仕事が終わり、帰路に就く。
駅に向かって歩いているとゆったりとした風が流れてくる。

お~…夏の風ですね~。
吹いて通り過ぎる風を感じながら、私の心は浄化される。

家に辿り着き、窓を開けてのんびりと過ごす中、電話が掛かってきた。
……ヒメさんだ。

「どう? 雨は?」
「現在は降ってないよ~…晴れですし」
「あ~……じゃあ のんびり してるんでしょ?」
「え、うん。なんでわかったの?」
アンタの根本は のんびり してるからねぇ。と笑い声と共に言ってくる彼女。

「周りもアンタの そういうところ は好きなんだと思う。構えないで良いし自然体でいさせてくれるってそんないないからね」

「私はそんなつもりはないし、私はやりたいようにやっているだけだよ」
「うん。
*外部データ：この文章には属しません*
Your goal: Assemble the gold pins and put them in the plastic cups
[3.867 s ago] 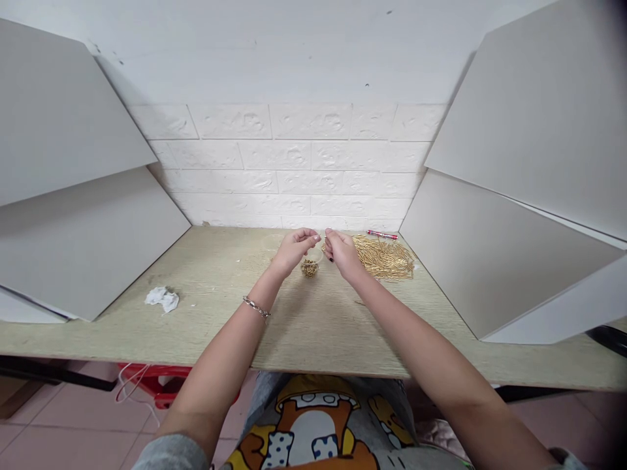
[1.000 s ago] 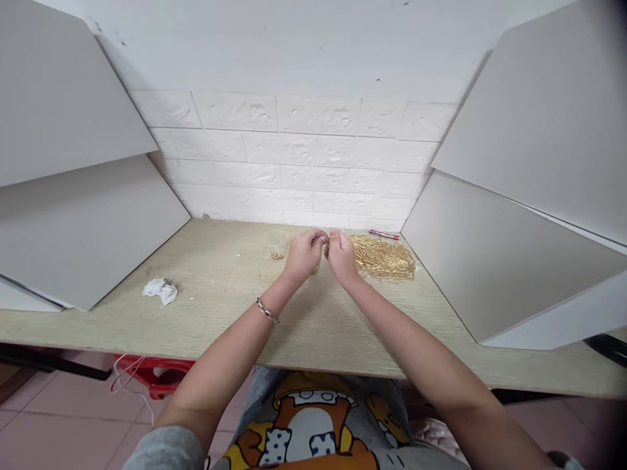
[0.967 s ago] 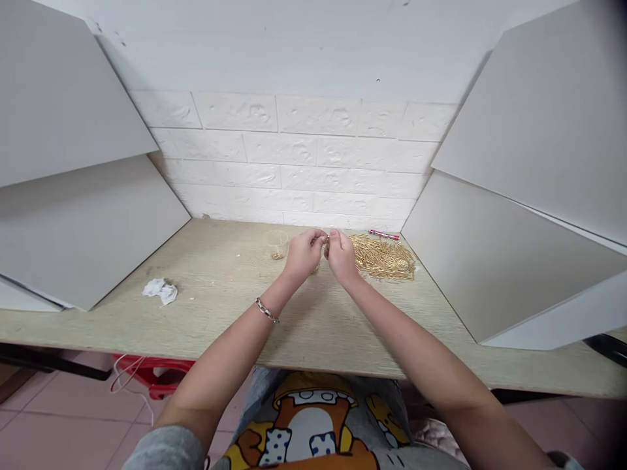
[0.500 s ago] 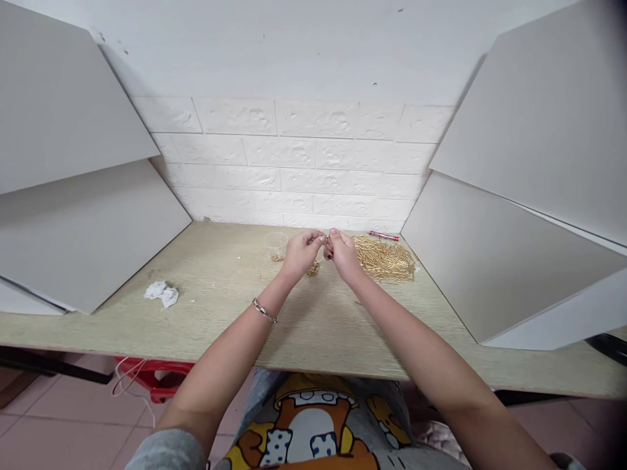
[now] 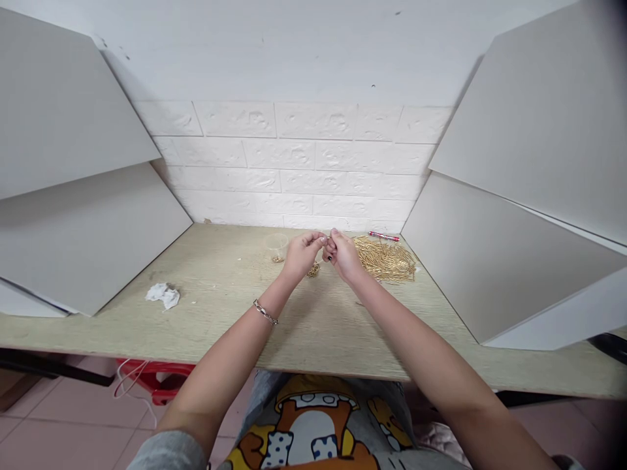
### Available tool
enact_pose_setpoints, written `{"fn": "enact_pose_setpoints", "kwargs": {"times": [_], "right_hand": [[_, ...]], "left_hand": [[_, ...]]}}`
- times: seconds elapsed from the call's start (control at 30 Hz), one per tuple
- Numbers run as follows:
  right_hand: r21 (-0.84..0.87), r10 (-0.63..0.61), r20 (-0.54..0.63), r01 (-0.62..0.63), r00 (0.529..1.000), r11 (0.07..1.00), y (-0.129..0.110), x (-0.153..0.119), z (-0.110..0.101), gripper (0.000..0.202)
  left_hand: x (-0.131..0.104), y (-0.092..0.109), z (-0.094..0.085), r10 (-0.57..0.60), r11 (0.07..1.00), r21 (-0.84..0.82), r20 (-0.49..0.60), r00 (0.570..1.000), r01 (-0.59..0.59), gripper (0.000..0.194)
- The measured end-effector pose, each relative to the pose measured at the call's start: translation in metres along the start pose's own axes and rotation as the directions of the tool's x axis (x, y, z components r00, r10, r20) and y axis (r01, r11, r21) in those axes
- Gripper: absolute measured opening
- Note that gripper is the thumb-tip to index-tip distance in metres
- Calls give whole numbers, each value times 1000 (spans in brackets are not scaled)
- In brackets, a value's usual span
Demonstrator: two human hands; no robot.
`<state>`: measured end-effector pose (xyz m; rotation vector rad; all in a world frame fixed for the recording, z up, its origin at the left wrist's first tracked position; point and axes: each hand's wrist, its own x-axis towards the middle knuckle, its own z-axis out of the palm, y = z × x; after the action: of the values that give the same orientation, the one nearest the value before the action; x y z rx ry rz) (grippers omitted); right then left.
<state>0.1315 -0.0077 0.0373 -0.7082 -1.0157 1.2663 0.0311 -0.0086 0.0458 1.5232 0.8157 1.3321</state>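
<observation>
Over the back of the table, my left hand (image 5: 302,256) and my right hand (image 5: 345,254) meet fingertip to fingertip. Both are closed in a pinch. A sliver of a thin gold-coloured rod (image 5: 329,238) shows between them, at the right fingertips. What the left fingertips hold is too small to make out. Right beside my right hand lies a pile of thin gold-coloured rods (image 5: 386,261). Below and between the hands is a small heap of gold-coloured pieces (image 5: 313,269), partly covered by my left hand. A clear round tub (image 5: 277,244) with a few small gold-coloured pieces stands left of my left hand.
A red pen-like tube (image 5: 384,236) lies behind the rods. Crumpled white tissue (image 5: 163,295) rests on the left of the wooden table (image 5: 220,326). Pale panels (image 5: 93,228) stand on both sides, with a white brick-patterned wall (image 5: 294,156) behind. A red stool (image 5: 161,382) is below.
The hands stay pinched together in almost the same place, with only slight finger movement. The view has shifted very slightly.
</observation>
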Motion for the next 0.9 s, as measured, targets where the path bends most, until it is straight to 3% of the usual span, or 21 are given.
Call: {"fn": "enact_pose_setpoints", "kwargs": {"times": [0.27,0.43,0.67,0.77,0.9], "right_hand": [[39,20,55,-22,998,999,-5,0,-2,40],[-25,-14,94,16,995,1000,-3,2,-4,41],[-114,-65,102,77,993,991,1,5,-8,42],[-146,-94,100,108,991,983,2,5,-9,43],[-206,-123,90,139,988,969,3,5,-9,44]], "left_hand": [[2,-1,0,18,997,-73,79,997,-12,17],[1,3,0,8,999,-36,49,999,-6,15],[0,6,-4,35,987,159,13,999,-36,18],[0,7,-6,81,940,337,-55,995,-58,16],[-2,10,-7,123,879,471,-65,990,-78,15]]}}
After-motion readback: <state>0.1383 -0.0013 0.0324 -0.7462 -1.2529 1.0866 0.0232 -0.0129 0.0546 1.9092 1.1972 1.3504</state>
それが本当にすごいと思うよ、今の時代じゃ中々、ね」
「ふぅん? よく分からないや」
「……睡眠効果もあるしね」
言われてみれば、眠たいかも……。

「……そういわれると眠たくなってきた…」
「問題はそこだよね…アンタ自身もよく寝るっていう……」
「……おやすみ」
「……寝るんかい! まあいいけど……風邪ひかないようにね」
「んむんむ。おやすみおやすみ」
ほんと変な子だね……という言葉をいただいて電話を切る。

私はなんでこんなによく寝る子になったんだろう?
考えているうちに私の意識はおちてしまった。